If I said to you that God can relate to you when you feel abandoned, falsely accused, misunderstood, attacked, and denied, would you tell me that God is God and it is impossible for him to relate to these feelings precisely because he has all power, all knowledge, and all authority?
Is there any way you can imagine God being able to experience the loneliness, the hurt, the vulnerability, and the disappointment of being treated in these ways? How can we relate to God, omnipotent and unassailable, perfect and invincible? Is it possible for God to know what we feel when we are lonely, vulnerable, wrongly-accused, and betrayed?

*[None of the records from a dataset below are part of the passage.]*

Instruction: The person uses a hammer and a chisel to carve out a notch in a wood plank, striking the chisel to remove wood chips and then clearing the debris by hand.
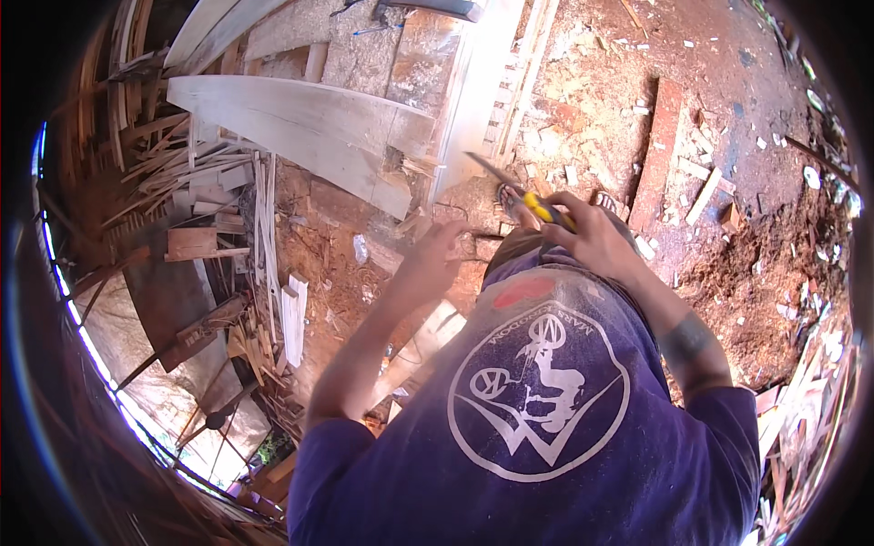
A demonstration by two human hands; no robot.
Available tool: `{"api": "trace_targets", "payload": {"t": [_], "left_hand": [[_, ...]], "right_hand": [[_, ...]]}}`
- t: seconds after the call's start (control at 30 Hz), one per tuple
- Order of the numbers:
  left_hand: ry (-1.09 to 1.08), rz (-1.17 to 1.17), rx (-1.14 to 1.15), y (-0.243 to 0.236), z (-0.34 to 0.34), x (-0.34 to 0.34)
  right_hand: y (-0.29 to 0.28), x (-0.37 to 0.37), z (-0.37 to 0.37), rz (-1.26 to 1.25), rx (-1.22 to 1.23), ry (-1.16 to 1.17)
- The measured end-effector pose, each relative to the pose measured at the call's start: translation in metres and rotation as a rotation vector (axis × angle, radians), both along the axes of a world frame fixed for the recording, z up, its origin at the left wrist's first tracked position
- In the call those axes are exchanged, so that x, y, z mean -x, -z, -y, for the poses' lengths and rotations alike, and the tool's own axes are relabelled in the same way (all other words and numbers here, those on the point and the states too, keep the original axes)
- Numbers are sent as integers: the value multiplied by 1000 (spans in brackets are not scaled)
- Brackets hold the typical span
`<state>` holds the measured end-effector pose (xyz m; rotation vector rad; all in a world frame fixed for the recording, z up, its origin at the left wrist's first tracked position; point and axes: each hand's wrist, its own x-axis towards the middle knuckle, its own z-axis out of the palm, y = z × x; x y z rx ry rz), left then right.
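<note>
My right hand [587, 232] is closed on a hand tool [542, 205] with a yellow-and-black handle and a long, narrow dark blade that points up and left. My left hand [439, 255] is a little to the left and lower, slightly blurred, its fingers loosely bent with nothing visible in them. Beyond the blade lies a long pale board [469, 82], lit brightly. A wide tapered board [273, 114] meets it from the left, with small splintered pieces [414, 164] near the junction. My sandalled feet show partly behind the tool and right hand.
A heap of thin wood offcuts [182, 168] fills the left side. A dark bar-like object [428, 11] sits at the top. A reddish plank [655, 155] lies on the right among wood chips and dark sawdust [765, 273]. More sticks [792, 428] pile up at lower right.
</note>
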<state>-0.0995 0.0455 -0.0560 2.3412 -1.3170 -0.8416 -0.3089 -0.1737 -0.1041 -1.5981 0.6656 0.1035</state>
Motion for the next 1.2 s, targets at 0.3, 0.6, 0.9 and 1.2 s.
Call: {"api": "trace_targets", "payload": {"t": [0.3,0.6,0.9,1.2], "left_hand": [[-407,-265,-134,15,-60,9],[-501,-278,-121,28,-107,-12],[-374,-179,-133,20,-82,-36],[-371,-205,30,9,-50,-30]], "right_hand": [[18,-88,-38,346,9,-167],[9,-105,-50,159,-261,-134],[6,-113,-51,177,-297,-123],[29,-91,-66,86,-874,177]]}}
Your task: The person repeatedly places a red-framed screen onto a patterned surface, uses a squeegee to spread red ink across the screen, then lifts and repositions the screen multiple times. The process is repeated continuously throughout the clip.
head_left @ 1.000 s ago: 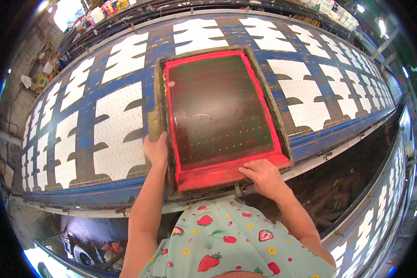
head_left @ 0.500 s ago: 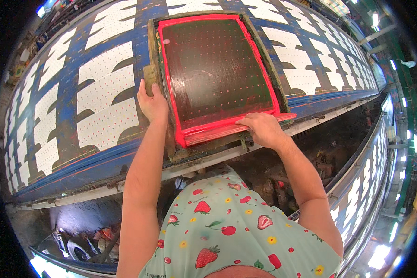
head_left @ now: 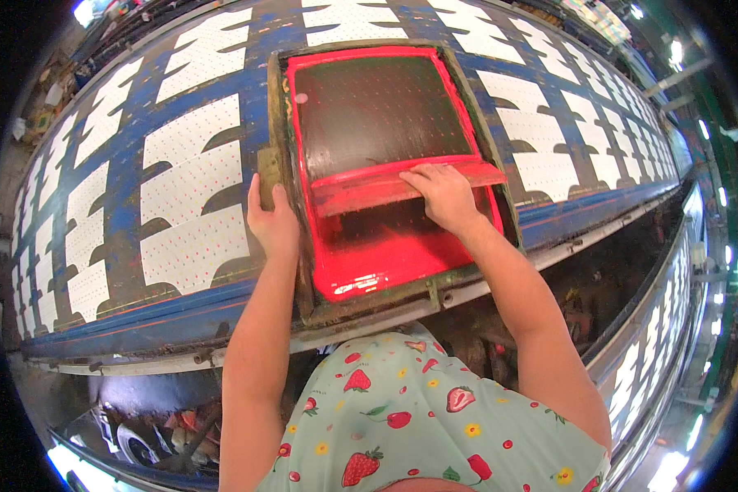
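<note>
A wooden-framed printing screen with a dark mesh and red-stained edges lies flat on a long blue printing table. My left hand presses on the frame's left side. My right hand grips a red-coated squeegee that lies across the mesh about halfway up the screen. Wet red ink pools in the near part of the screen, below the squeegee.
White fabric pieces with small red dots lie in rows along the table on both sides of the screen. A metal rail runs along the table's near edge. Below it are dark clutter and a second printed table at right.
My right hand has pushed the squeegee from the near end of the screen to about mid-screen, leaving wet red ink behind it. My left hand stays on the frame's left side.
</note>
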The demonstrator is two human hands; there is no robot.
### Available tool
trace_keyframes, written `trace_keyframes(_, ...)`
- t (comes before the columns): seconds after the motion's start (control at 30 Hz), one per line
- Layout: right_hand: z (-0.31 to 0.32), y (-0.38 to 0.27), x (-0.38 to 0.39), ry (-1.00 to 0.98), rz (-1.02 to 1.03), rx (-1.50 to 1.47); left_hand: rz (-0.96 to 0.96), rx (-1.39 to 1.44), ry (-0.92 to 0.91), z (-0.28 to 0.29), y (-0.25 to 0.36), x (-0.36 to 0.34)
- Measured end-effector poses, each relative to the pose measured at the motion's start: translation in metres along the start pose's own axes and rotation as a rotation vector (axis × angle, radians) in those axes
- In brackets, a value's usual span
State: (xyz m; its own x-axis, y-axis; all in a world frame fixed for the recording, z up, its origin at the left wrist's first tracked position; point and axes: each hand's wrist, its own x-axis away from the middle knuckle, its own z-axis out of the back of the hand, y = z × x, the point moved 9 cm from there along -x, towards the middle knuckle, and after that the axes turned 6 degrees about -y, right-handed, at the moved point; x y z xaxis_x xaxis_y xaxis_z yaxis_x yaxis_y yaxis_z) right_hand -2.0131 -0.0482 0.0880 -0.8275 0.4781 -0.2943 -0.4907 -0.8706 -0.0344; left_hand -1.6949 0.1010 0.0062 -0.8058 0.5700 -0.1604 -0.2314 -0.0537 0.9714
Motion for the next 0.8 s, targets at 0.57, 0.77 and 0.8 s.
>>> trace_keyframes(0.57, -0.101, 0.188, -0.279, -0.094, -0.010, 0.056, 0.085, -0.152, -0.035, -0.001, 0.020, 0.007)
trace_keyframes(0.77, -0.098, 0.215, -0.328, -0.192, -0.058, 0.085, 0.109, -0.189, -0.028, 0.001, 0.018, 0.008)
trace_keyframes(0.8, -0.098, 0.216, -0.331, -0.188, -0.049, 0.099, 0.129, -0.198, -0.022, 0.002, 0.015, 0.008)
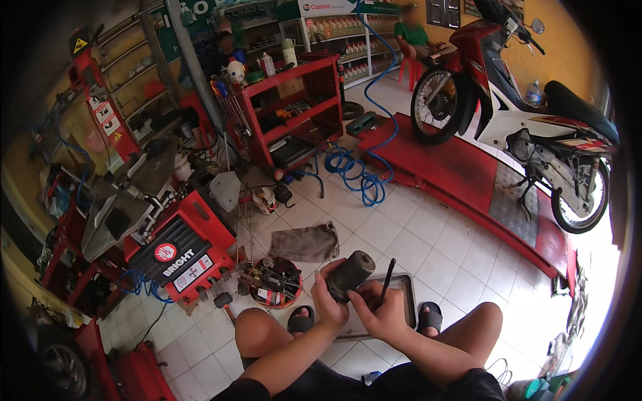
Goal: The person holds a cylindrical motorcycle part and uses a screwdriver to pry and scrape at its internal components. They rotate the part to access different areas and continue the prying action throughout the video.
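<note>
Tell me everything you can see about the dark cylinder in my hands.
The dark cylinder is grey-black, perhaps metal or plastic, with a rounded far end and partly hidden near end. It's held in the air, tilted, far end to the right. The left hand grips its side; the right hand, holding a thin black tool, seems to touch its near end.

Black short sleeves cover the upper arms, the left sleeve and the right sleeve both plain and loose, with bare forearms below them. The left hand and right hand are bare too. Dark, plain shorts leave the knees uncovered. On the feet are black open-toed slip-on sandals, the left sandal and right sandal each with a broad strap.
</note>
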Demonstrator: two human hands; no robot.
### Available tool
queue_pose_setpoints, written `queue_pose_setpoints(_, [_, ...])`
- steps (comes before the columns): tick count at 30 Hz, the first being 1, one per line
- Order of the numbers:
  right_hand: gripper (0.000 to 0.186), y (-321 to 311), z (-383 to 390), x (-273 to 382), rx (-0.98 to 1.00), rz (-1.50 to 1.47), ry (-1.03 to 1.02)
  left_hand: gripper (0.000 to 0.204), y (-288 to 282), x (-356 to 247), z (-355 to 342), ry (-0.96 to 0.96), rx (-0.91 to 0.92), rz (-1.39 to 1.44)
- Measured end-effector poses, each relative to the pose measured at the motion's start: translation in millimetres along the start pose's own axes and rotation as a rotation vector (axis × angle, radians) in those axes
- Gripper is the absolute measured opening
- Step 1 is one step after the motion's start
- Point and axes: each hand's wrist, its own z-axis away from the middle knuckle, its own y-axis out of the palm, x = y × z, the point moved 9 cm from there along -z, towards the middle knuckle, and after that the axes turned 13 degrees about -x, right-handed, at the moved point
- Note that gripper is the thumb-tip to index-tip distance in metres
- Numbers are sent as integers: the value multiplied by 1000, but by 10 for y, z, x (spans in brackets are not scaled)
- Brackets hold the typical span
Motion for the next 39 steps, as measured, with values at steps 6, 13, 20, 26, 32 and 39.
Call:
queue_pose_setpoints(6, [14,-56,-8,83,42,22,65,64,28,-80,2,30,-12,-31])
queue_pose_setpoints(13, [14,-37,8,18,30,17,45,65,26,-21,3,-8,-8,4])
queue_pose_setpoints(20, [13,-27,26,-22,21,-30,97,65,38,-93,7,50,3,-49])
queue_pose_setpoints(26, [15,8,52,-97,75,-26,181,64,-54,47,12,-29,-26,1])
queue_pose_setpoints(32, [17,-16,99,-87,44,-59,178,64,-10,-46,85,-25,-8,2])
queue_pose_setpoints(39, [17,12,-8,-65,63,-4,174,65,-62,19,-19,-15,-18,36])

Yes, God is all knowing and all powerful, but can he know what we feel? Can God relate to us?
Jesus can relate to us. Jesus can relate to us in our loneliness, our abandonment, our sense that we are condemned for believing and speaking the truth, and our experience of being betrayed by those who ought to be loyal to us.
Mark 14:53–72 is full of impossibilities. We should not become so familiar with it that we cease to feel its shock value: How could it be possible that Israel would reject its Messiah? How could it be possible that the High Priest of Israel, who himself symbolizes the true mediator between God and man, would accuse the one he represents of blasphemy? How could justice be perverted to the point of Jesus being condemned to death? How could Peter, the boldest of the disciples, deny Jesus? How could these things possibly happen?
The Jewish leadership means to kill Jesus. They mean to kill the best man who has ever lived, the only man ever to live without sin, the incarnation of the everlasting God, the healer of the sick, feeder of the hungry, giver of life, epitome of love, teller of truth, hope of the world, King of kings, Lord of all. Their response to him is to want him dead.
Mark has done such a good job of telling the story that we understand why they want to kill him. They do not believe that he is the Messiah. He has not met their expectations. They love themselves.
When the High Priest asks Jesus if he is the Messiah, Jesus turns the tables in his reply: as Jesus answers, he shows that he is the one in charge. The reality is not what it seems. He is not the one on trial. Though the High Priest and those accusing Jesus think they have him on trial, in reality they are on trial. In reality their choices and actions will determine their destiny when they come before the world’s righteous Judge.
Jesus makes three offensive statements.
1) I Am
2) Psalm 110:1
3) Daniel 7:13
Here he asserts that he is Lord, that he is the descendant of David, that he is the Son of Man who will receive everlasting dominion.
After Jesus is falsely accused and blasphemed, Peter denies him.
Have you been in a position where you wanted to do the right thing, and you simply broke? You hoped to have backbone, you hoped to have courage screwed to the sticking place, you meant to be the hero, and you quailed, played the part of the coward, and found yourself denying what was most precious to you?
The evil is so large, so black, so powerful that only Jesus can stand before it. It crushed him and killed him, but he did not quail. Because he did not flinch in the face of evil, the last defense against evil held. Jesus broke its back. Jesus overcame evil.
If you do not side with Jesus, when he comes on the clouds of heaven, he will condemn you in an awesome display of almighty justice. Your condemnation will be right, and God will be as faithful to you then as he is being faithful to you now.
If you say to me: how can he receive me. I’m such a failure. Look at what Peter does here. Peter knows that he has betrayed the one who is trustworthy. Peter knows that he has denied the one worthy of his allegiance. Peter knows that Jesus stood alone and that he abandoned him. And Peter feels the crushing weight of his sin, and weeps.
Let me invite you to consider how good God has been to you, how magnificent God’s creation is, how privileged you are to be a human being made in the image of God.
And in light of the gifts God has given to you, let me invite you to consider how ungrateful you have been, how presumptuous, how proud, how perverse, how complaining, how defiled and profane.
Weep over it. It’s ugly.
But oh, sweet the sound of the Savior’s love!
Low we were, in woe and shame, without hope,
And then he came, from on high, from above,
And took our sin and shame in fullest scope
On Sunday, July 24, it was my privilege to preach Mark 14:53–72, “Accused, Blasphemed, Denied” at Kenwood Baptist Church.